Previously, researchers thought that the first portable explosive devices likely contained black powder, also known as gunpowder, which uses coal as a fuel and potassium nitrate as an oxidizer. Black powder was invented in ancient China, but it wasn’t introduced to the Middle East until the 13th century, which was after the ship was made.
“One thought was that there may have been an earlier arrival of this black powder technology that was kept secret,” Matheson said. But analysis showed that there was no trace of black powder on the vessel.
Instead, the researchers found that the fuel used in the explosives was a mixture of vegetable oils and animal fats, and the oxidant was a mixture of nitrates, including sodium nitrate, calcium nitrate, potassium nitrate and magnesium nitrate. The team also found traces of sulfur, which was likely added to reduce the temperature necessary for the explosive reaction to occur.
The researchers suspect that similar grenades contained additional ingredients that would have altered the explosive characteristics, such as magnesium, which could have produced the bright flashes mentioned by witnesses, Matheson said.
However, it is unclear exactly how the explosive materials would have been ignited. “The ingredients could have detonated on impact, but we’re not sure,” Matheson said. The team suspects the warriors placed a fuse inside a small crack found in the container that had been held in place by resin, he added.
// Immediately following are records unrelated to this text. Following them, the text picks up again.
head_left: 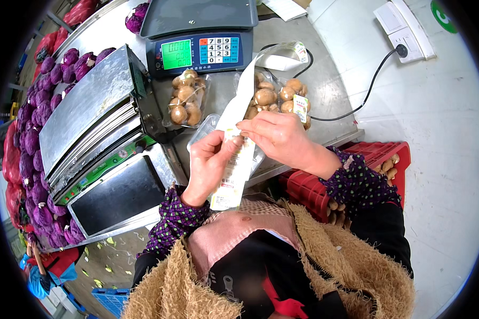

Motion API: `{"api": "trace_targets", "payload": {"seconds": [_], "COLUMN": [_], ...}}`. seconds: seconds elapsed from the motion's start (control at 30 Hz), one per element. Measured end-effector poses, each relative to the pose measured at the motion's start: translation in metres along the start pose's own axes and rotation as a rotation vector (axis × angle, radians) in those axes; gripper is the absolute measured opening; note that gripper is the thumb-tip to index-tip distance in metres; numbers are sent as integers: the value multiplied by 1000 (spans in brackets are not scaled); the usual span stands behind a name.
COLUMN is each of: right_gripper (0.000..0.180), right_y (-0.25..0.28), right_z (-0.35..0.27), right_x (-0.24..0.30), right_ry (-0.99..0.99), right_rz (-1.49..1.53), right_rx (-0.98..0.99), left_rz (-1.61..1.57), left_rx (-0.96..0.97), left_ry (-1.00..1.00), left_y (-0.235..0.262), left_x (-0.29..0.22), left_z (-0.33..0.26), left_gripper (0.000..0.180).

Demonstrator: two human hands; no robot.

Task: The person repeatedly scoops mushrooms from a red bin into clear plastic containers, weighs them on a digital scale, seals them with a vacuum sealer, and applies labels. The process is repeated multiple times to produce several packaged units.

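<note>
A long white strip of printed labels [230, 189] runs between my hands, one end hanging toward my apron and the other trailing back over the counter. My left hand [210, 162] grips it between thumb and fingers. From the other side, my right hand [279, 137] is closed with its fingertips pinched at the strip's edge. Beneath the strip lies a clear plastic tray [203, 130], partly hidden. Behind my hands are bagged brown mushrooms: one pack [186, 98] on the left, another pack [265, 95] partly behind the strip, and a labelled pack [294, 95] on the right.
A digital scale [199, 50] stands at the back. On the left sits a metal wrapping machine [90, 122] beside piled purple cabbages [34, 154]. A red crate [311, 194] of mushrooms is low on the right. A black cable [364, 101] reaches a wall socket [404, 40].
</note>
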State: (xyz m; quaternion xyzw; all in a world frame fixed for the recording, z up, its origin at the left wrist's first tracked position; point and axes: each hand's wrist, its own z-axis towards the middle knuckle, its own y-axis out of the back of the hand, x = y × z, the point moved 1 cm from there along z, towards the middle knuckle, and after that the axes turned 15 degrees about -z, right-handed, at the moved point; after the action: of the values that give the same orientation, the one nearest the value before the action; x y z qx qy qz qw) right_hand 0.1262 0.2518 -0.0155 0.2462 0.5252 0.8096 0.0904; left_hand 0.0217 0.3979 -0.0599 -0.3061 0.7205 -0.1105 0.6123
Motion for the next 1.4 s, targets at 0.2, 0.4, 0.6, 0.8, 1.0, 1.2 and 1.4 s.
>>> {"api": "trace_targets", "payload": {"seconds": [0.2,0.4,0.6,0.8,1.0,1.2,1.4], "right_gripper": [15,23,24,29,39,50,44], "right_y": [13,6,-44,-57,-73,-78,-17], "right_z": [26,42,25,26,22,11,57], "right_x": [-50,-156,-165,-157,-153,-144,-89], "right_ry": [-97,-509,-393,-390,-217,61,-275], "right_rz": [115,113,284,321,-205,-291,157], "right_rx": [-178,339,465,486,408,446,535], "left_rz": [303,628,213,63,-18,-68,77], "left_rx": [24,170,-222,-124,-71,-52,-62], "left_ry": [102,189,-20,54,114,66,95], "left_y": [8,18,61,46,39,30,38], "left_x": [26,57,23,6,7,-5,7], "left_z": [7,65,95,52,27,11,-1], "left_gripper": [24,23,20,22,22,21,19]}}
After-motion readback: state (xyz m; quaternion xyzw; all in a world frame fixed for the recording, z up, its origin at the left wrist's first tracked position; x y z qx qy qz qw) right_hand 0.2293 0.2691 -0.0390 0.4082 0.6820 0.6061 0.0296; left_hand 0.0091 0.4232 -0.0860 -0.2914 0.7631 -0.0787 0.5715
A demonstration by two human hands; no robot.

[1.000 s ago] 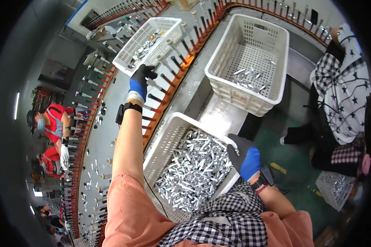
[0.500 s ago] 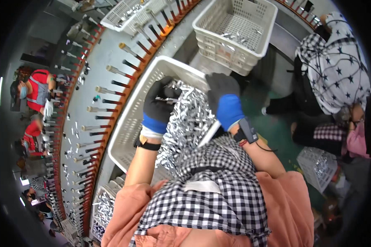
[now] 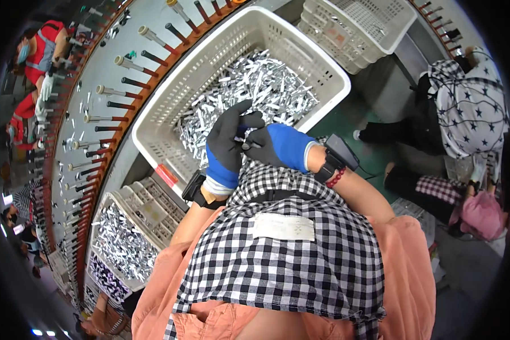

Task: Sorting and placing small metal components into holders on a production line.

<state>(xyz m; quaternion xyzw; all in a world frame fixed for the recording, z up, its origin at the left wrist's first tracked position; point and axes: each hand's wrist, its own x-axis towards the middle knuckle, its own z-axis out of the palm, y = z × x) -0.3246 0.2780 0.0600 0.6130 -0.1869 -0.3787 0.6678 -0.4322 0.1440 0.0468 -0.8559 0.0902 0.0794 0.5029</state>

The new discovery highlights the diversity of ancient pottery in terms of design and purpose. “They [similar containers at the time] are classified as sphero-conical vessels based on their shape,” Matheson said. “But their fabrication, size, decoration and wall thickness vary enormously.”
Containers were also likely highly specialized, Matheson said. “I don’t think the type we identified as a grenade was used for anything other than an explosive weapon.”
The researchers want to study similar containers found across the region to find out how common the explosives were, but suspect the grenades were less rare than people realize. “There are many garnet-like ceramic fragments found throughout the Middle East, so their number is likely very high,” Matheson said.
The study was published online April 25 in the journal PLOS One.